YOUR ASSIGNMENT: Return the listing below unchanged, minus its pictures.

THE DATA:
________

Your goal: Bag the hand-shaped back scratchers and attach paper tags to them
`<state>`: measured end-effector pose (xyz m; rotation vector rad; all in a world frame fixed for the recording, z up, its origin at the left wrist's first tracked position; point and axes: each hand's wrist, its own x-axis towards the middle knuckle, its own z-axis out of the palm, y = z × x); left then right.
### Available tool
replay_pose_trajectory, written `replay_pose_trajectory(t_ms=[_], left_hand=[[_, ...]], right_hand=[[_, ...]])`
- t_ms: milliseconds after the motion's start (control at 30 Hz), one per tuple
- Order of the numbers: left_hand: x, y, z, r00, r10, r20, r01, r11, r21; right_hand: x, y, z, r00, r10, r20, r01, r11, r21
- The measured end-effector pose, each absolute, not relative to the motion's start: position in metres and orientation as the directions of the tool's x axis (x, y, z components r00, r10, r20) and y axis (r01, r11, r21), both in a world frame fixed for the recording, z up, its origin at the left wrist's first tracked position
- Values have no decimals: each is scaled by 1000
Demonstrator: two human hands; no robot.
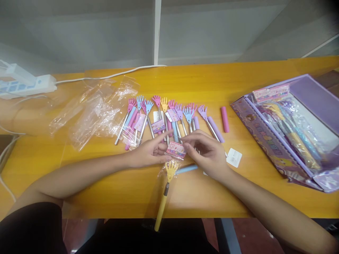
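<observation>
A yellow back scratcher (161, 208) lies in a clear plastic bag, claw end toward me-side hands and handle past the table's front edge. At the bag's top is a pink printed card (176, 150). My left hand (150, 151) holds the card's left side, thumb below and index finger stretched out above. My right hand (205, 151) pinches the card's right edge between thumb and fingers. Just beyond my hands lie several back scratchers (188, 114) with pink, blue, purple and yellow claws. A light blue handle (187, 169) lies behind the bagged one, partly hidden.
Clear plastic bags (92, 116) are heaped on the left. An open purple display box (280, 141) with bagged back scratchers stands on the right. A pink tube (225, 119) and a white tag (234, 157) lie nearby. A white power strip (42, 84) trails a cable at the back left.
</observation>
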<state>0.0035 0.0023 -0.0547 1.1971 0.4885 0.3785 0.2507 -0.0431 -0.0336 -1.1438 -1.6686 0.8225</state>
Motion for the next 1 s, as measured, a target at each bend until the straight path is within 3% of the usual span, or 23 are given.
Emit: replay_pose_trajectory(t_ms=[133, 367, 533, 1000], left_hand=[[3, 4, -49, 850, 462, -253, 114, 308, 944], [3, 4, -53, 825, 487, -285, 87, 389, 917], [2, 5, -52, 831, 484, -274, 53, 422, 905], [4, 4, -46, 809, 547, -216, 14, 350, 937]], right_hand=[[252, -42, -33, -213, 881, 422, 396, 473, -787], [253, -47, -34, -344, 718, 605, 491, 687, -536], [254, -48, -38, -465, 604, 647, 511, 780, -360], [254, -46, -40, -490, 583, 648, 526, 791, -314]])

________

ANSWER AREA:
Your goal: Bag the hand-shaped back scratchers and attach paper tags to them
`<state>`: measured end-effector pose (xyz m; rotation vector rad; all in a world frame fixed for the recording, z up, its origin at the left wrist's first tracked position; point and axes: each hand's wrist, its own x-axis towards the middle knuckle, its own z-axis out of the palm, y = z × x); left then right.
### Available tool
replay_pose_trajectory, written `replay_pose_trajectory(t_ms=[_], left_hand=[[_, ...]], right_hand=[[_, ...]])`
- t_ms: milliseconds after the motion's start (control at 30 Hz), one per tuple
- Order of the numbers: left_hand: x, y, z, r00, r10, r20, r01, r11, r21; right_hand: x, y, z, r00, r10, r20, r01, r11, r21
- The measured end-effector pose, each absolute, not relative to the motion's start: position in metres and orientation as the directions of the tool's x axis (x, y, z components r00, r10, r20) and y axis (r01, r11, r21), both in a world frame fixed for the recording, z up, its origin at the left wrist's first tracked position
- Values have no decimals: each is scaled by 1000
Demonstrator: two human hands; no robot.
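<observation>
A yellow back scratcher (161, 208) lies in a clear plastic bag, claw end toward me-side hands and handle past the table's front edge. At the bag's top is a pink printed card (176, 150). My left hand (150, 151) holds the card's left side, thumb below and index finger stretched out above. My right hand (205, 151) pinches the card's right edge between thumb and fingers. Just beyond my hands lie several back scratchers (188, 114) with pink, blue, purple and yellow claws. A light blue handle (187, 169) lies behind the bagged one, partly hidden.
Clear plastic bags (92, 116) are heaped on the left. An open purple display box (280, 141) with bagged back scratchers stands on the right. A pink tube (225, 119) and a white tag (234, 157) lie nearby. A white power strip (42, 84) trails a cable at the back left.
</observation>
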<state>0.0035 0.0023 -0.0547 1.1971 0.4885 0.3785 0.2507 -0.0431 -0.0336 -1.1438 -1.6686 0.8225</state>
Motion for the next 1 s, as measured, a target at each bend until the straight path is within 3% of the usual span, or 23 are given.
Emit: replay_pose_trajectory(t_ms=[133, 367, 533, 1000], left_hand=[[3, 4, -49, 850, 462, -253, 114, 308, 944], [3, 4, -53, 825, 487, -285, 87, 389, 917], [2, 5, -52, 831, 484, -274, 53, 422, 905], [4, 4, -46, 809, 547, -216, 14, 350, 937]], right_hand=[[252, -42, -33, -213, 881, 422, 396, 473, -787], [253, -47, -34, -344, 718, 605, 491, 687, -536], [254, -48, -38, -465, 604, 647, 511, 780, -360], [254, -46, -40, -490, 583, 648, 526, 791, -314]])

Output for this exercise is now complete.